==== DATA SHOWN ====

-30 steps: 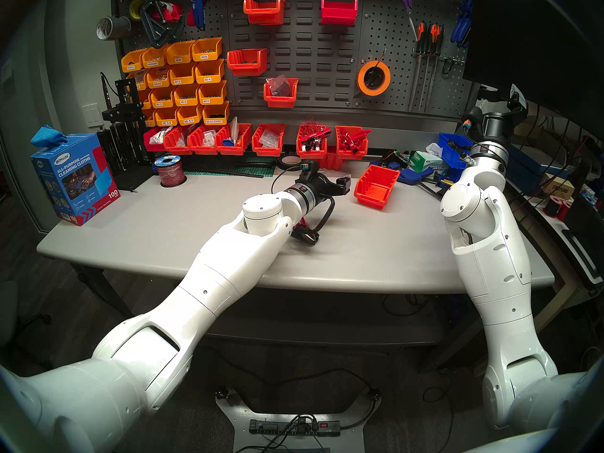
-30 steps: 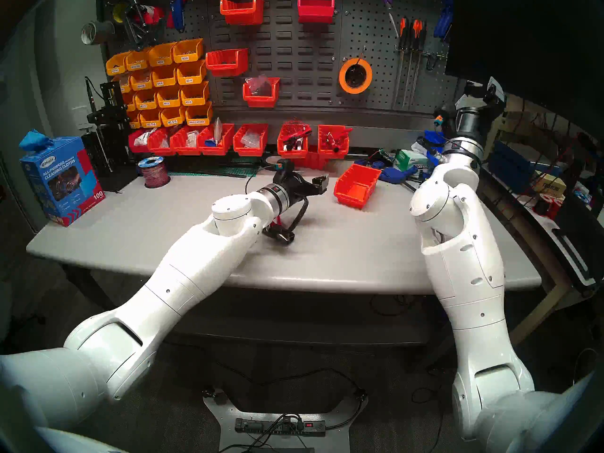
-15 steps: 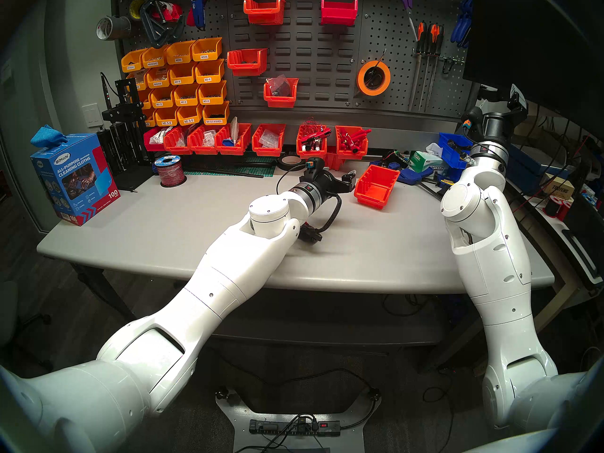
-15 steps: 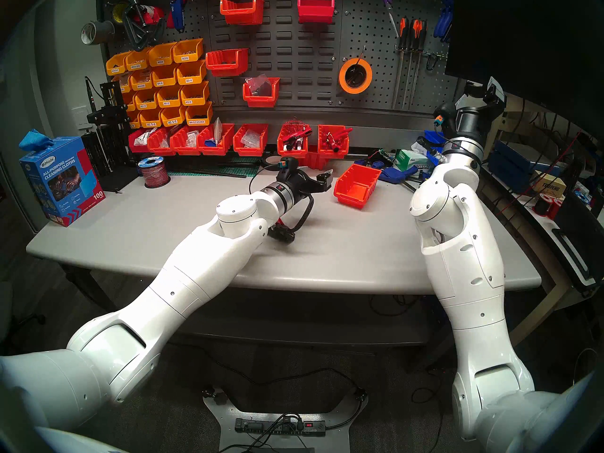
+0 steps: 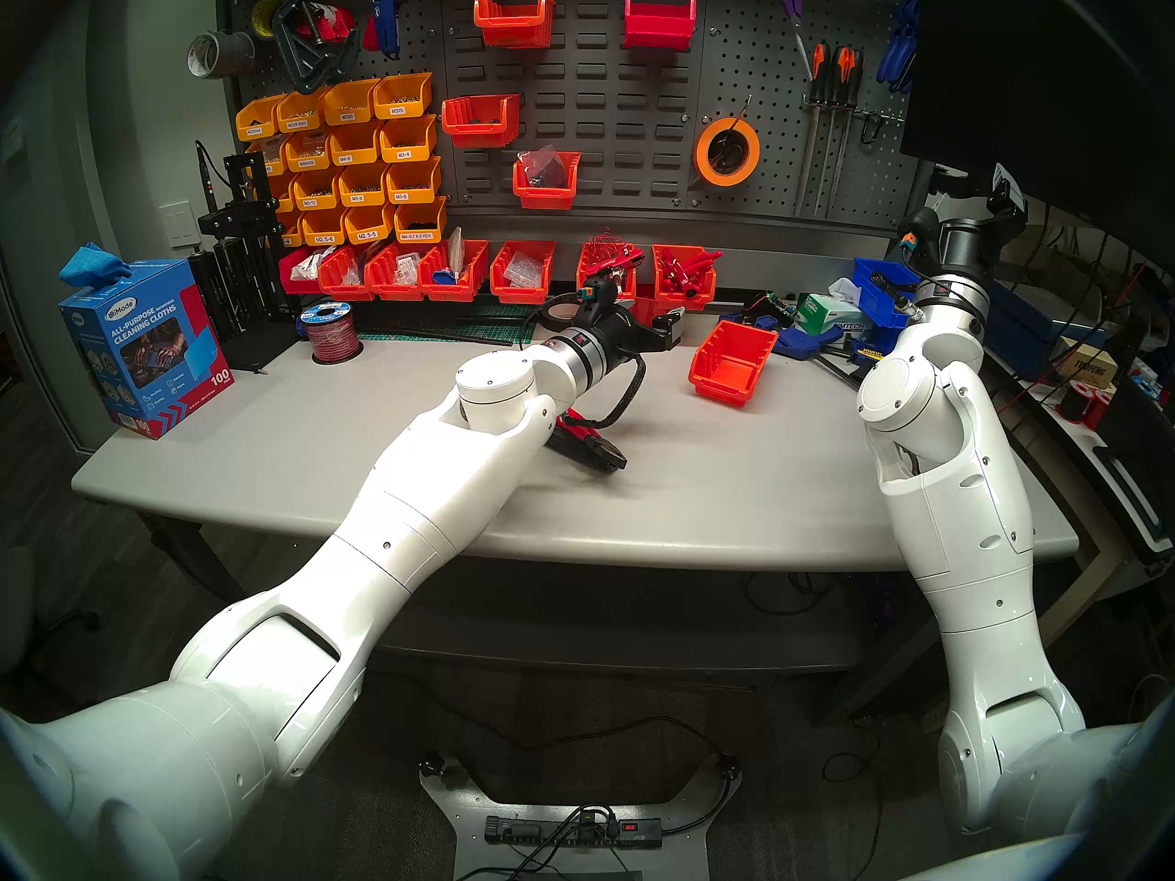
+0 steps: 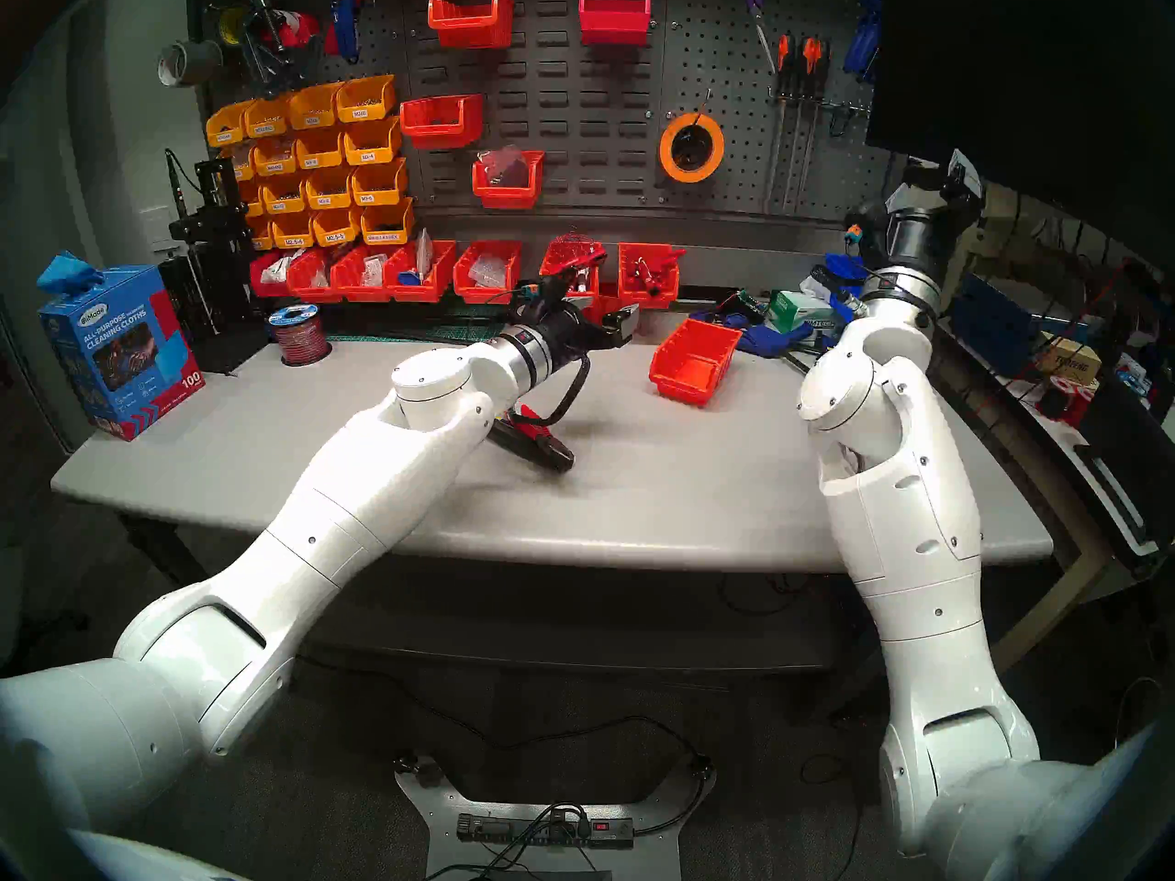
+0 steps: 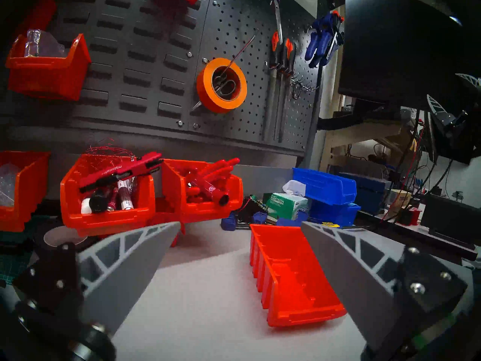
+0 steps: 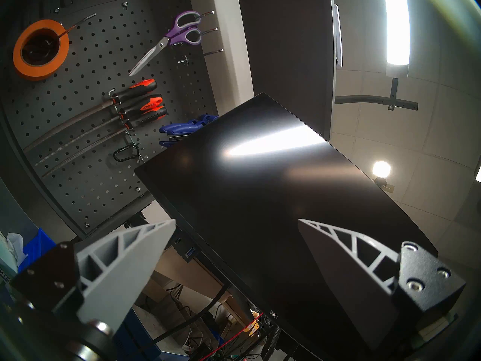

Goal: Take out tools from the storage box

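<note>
Looking at the head stereo left view, you see the left pincer point(image 5: 673, 326) spread wide and empty, hovering at centre frame above the table point(image 5: 699, 492), just left of the orange-red storage box point(image 5: 731, 365) without touching it. The red-handled pliers point(image 5: 588, 444) lie on the table below the left forearm, partly hidden by it. Against a second ago, that pincer has lifted and drifted toward the upper left of the frame, uncovering more of the pliers; the box has not shifted. The right pincer point(image 5: 1004, 190) sits high at the upper right, unmoved.

In the head stereo right view the same layout holds: left pincer point(image 6: 626, 323) clear of the storage box point(image 6: 693, 365), pliers point(image 6: 534, 441) flat on the table.

From the left wrist, both fingers point(image 7: 125, 269) stand far apart with nothing between them; the storage box point(image 7: 294, 277) lies empty at lower right.

From the right wrist, the right pincer point(image 8: 235, 225) gapes wide on air before a dark monitor point(image 8: 260, 183).
</note>
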`<state>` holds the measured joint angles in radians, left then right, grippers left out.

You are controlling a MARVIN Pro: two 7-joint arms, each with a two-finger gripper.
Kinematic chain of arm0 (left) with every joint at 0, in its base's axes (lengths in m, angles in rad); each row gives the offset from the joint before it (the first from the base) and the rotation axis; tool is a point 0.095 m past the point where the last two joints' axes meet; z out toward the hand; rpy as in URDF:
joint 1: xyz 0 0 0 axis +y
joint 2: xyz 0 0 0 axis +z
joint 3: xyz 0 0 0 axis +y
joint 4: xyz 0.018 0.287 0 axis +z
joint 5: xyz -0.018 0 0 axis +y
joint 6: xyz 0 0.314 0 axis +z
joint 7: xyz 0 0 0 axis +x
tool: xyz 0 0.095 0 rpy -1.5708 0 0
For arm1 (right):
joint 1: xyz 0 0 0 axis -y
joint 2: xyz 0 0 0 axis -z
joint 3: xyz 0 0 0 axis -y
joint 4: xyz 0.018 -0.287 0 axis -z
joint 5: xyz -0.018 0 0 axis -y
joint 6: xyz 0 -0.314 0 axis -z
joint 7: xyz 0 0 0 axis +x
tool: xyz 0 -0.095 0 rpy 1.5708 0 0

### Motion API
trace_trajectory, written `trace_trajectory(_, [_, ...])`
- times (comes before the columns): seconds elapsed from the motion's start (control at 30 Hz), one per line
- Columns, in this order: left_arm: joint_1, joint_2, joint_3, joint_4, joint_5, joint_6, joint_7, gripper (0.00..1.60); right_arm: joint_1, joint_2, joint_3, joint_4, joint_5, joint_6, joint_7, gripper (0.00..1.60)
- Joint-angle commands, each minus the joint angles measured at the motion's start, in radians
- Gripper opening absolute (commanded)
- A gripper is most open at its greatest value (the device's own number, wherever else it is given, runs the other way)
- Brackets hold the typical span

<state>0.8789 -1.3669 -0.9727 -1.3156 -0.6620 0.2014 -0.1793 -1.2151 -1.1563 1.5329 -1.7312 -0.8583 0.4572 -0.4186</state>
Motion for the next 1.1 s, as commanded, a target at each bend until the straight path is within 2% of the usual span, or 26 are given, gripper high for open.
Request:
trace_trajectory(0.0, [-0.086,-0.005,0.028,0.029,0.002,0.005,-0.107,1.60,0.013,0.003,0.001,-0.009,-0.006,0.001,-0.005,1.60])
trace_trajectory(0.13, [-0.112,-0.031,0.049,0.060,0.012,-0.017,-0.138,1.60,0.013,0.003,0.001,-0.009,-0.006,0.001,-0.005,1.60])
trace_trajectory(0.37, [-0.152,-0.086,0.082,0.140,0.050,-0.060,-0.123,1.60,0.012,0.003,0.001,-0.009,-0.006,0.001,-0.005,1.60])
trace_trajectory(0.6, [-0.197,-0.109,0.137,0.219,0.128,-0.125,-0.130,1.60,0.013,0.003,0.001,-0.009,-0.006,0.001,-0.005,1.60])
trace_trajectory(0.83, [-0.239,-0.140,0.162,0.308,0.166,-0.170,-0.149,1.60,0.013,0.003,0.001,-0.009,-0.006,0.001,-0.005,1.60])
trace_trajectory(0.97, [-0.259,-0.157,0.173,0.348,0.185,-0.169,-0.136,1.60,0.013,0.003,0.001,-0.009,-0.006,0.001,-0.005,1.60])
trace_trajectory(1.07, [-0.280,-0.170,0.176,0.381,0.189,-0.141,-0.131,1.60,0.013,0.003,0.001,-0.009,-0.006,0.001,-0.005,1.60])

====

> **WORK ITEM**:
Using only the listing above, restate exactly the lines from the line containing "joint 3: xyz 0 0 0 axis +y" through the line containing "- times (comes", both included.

> **SOLUTION BELOW**:
joint 3: xyz 0 0 0 axis +y
joint 4: xyz 0.018 0.287 0 axis +z
joint 5: xyz -0.018 0 0 axis +y
joint 6: xyz 0 0.314 0 axis +z
joint 7: xyz 0 0 0 axis +x
tool: xyz 0 0.095 0 rpy -1.5708 0 0
For arm1 (right):
joint 1: xyz 0 0 0 axis -y
joint 2: xyz 0 0 0 axis -z
joint 3: xyz 0 0 0 axis -y
joint 4: xyz 0.018 -0.287 0 axis -z
joint 5: xyz -0.018 0 0 axis -y
joint 6: xyz 0 -0.314 0 axis -z
joint 7: xyz 0 0 0 axis +x
tool: xyz 0 -0.095 0 rpy 1.5708 0 0

### Motion API
trace_trajectory, written `trace_trajectory(_, [_, ...])`
- times (comes before the columns): seconds elapsed from the motion's start (control at 30 Hz), one per line

No further output is required, since the answer is complete.